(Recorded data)
*** Begin section ***
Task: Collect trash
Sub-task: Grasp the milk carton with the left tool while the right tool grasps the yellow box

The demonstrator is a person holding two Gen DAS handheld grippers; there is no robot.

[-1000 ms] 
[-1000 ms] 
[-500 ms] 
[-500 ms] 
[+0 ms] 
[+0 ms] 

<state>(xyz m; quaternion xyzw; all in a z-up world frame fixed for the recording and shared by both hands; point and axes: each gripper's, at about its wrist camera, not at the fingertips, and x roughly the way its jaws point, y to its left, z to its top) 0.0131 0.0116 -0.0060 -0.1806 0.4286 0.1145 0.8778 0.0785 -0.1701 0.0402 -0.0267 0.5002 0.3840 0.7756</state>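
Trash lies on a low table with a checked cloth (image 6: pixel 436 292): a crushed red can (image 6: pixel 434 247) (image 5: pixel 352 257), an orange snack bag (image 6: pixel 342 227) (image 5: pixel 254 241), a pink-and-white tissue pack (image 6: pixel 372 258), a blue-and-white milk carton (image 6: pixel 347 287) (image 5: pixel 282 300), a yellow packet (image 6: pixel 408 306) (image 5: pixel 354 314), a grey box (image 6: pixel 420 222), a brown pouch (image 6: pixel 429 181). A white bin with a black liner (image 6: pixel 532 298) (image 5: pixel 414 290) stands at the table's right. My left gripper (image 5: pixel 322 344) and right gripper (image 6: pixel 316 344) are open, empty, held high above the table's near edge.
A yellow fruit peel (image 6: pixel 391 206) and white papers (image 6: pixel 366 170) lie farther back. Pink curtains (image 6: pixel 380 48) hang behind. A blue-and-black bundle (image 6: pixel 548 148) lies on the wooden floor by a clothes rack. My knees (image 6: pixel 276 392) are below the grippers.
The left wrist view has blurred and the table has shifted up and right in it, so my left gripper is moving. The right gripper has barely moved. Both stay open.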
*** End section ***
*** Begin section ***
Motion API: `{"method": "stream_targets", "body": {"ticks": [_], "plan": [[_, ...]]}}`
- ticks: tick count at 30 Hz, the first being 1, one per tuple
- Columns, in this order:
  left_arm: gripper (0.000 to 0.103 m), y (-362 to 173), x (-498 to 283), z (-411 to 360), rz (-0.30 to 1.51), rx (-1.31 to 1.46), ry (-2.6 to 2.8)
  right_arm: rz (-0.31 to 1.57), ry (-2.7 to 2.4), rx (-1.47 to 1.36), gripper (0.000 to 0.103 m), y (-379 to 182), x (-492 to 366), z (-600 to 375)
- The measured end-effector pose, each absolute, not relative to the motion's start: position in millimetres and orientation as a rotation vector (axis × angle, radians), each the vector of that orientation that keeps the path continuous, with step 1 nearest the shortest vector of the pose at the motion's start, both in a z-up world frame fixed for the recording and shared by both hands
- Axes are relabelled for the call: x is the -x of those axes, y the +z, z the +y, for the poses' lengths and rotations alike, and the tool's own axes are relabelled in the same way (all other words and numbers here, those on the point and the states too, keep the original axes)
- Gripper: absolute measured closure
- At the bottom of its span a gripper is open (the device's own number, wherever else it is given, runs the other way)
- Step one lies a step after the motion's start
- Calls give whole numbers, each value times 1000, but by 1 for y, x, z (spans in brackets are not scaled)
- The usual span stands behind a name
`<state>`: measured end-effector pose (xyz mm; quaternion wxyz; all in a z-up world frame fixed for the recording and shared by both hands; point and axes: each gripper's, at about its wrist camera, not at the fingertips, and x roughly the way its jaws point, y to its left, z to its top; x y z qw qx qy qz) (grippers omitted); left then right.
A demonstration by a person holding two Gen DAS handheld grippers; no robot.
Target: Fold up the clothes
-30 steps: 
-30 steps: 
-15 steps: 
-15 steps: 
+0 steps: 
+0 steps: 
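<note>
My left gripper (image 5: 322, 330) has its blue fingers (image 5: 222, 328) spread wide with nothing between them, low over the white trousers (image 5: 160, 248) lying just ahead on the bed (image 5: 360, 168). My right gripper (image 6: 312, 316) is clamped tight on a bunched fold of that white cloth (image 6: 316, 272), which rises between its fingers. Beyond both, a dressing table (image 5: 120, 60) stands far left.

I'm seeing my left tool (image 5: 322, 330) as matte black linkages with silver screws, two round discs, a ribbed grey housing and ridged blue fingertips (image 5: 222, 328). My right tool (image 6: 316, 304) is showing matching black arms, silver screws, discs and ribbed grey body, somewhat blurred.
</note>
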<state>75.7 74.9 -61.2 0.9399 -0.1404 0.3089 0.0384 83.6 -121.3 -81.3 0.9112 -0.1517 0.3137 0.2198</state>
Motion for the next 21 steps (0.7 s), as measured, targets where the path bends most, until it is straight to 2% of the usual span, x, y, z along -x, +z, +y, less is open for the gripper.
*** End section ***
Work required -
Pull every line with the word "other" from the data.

Answer area -
- Axes are relabelled for the call: x is the -x of those axes, y the +z, z the +y, for the poses' lengths and rotations alike, and the tool's own axes are relabelled in the same way (all other words and numbers here, those on the point and the states too, keep the original axes)
- At the bottom of its span a gripper is open (the device's own number, wherever else it is given, runs the other way)

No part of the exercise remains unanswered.